プライマリーバランスが全てではない

プライマリーバランスを早期に黒字化しないと財政危機が訪れるという議論があるが、これはそのまま日本には当てはまらない。なぜなら、G7諸国のプライマリーバランスを見ると、黒字を達成しているのはドイツとイタリアのみであるが、赤字国はいずれも財政危機的な状況になっていない。

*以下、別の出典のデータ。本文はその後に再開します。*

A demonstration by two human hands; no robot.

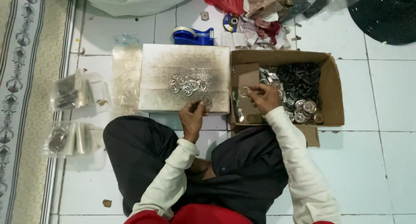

プライマリーバランスの赤字では政府債務残高/GDPを悪化させることになるが、名目成長率が国債利回りを上回っていれば、プライマリーバランスが赤字でも政府債務残高/GDPが上昇するとは限らない。これは非常に重要なポイントである。

長期金利>名目成長率とは限らない

更に筆者は、政府が前提としている長期金利>名目成長率というのには違和感があり、長期金利<名目成長率の可能性も十分にありうると考えている。理由としては、理論的に最適成長する場合には実質長期金利>実質経済成長率が必要とされるが、ここでいう実質長期金利は社債や株なども含めた実質資本収益率であり、国債利回りはリスクプレミアム分だけ低くなるためである。また、長期的な歴史的事実関係を見ても、多くの主要国で名目成長率>国債利回りを満たしていること等もあり、こうしたドーマー条件が満たされる可能性が高い。
 

日本の財政リスクは相対的に高くない

以上を踏まえて、各国国債の信任を左右するとされる4指標について国際比較をした。具体的には、OECD諸国における「政府純債務/GDP」「経常収支/GDP」「対外純資産/GDP」「政府債務対外債務比率」の4指標をリスクの度合いで並べ替えた。結果は、日本は政府純債務/GDPだけではイタリアに次いでリスクが高いが、それ以外の3指標で見れば圧倒的にリスクが低く、相対的に財政リスクが高い国ではないという結果になる。